The trial with Raif Badawi began in June 2012 in the District Court in Jeddah, and was marred by irregularities. According to his lawyer, the original trial judge was replaced by a judge who had advocated that Raif Badawi be punished for "apostasy". His lawyer contested the judge’s impartiality in the case.
The charges against Raif Badawi relate to a number of articles he has written, including one about Valentine’s Day – the celebration of which is prohibited in Saudi Arabia. He was accused of ridiculing Saudi Arabia’s Commission on the Promotion of Virtue and Prevention of Vice (also known as the religious police) in the conclusion of his article. The charges against him also mention his failure to remove articles by other people on his website, including one insinuating that the al-Imam Mohamed ibn Saud University had become “a den for terrorists”.
On 17 December, the District Court in Jeddah referred the case to the General Court in Jeddah, recommending that he should be tried for "apostasy". On 22 December the General Court in Jeddah had Raif Badawi sign documents to enable his trial for "apostasy" to proceed.
On 21 January the General Court sent the case back to the District Court stating that they did not have jurisdiction to review his case and that they had found that he had not insulted Islam and therefore it did not amount to an “apostasy” charge. The general prosecutor however is still insisting that Raif Badawi be tried for apostasy. The case is currently before an appeal court to determine whether the case should be heard by the District Court in Jeddah or another tribunal, in particular the General Court in Jeddah, to which it was previously referred.
Saudi Arabia has failed on every count to live up to its promises to address the dire human rights situation in the country.

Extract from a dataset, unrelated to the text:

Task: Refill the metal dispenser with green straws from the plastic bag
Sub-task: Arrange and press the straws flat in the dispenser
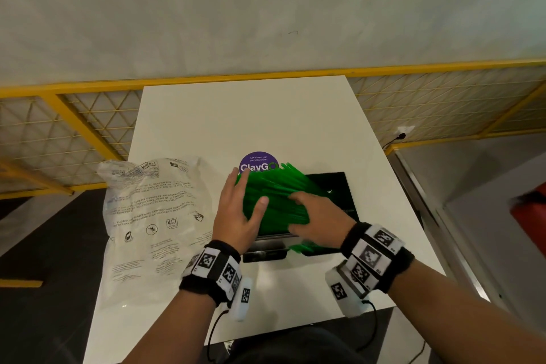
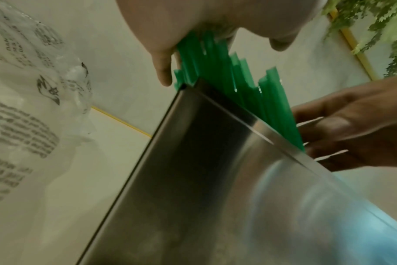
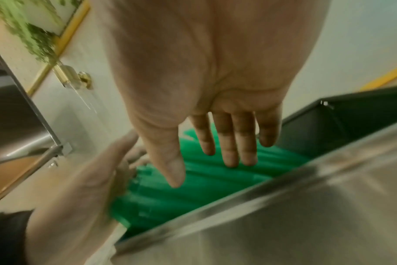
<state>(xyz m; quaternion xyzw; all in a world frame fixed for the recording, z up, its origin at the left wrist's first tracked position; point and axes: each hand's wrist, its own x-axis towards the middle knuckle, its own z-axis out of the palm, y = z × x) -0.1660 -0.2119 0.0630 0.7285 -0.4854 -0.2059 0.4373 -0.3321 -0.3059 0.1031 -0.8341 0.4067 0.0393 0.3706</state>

“Saudi Arabia’s previous promises to the UN have been proven to be nothing but hot air. It relies on its political and economic clout to deter the international community from criticizing its dire human rights record,” said Philip Luther, Director of Middle East and North Africa at Amnesty International.
“For all the peaceful activists that have been arbitrary detained, tortured or imprisoned in Saudi Arabia since, the international community has a duty to hold the authorities to account.”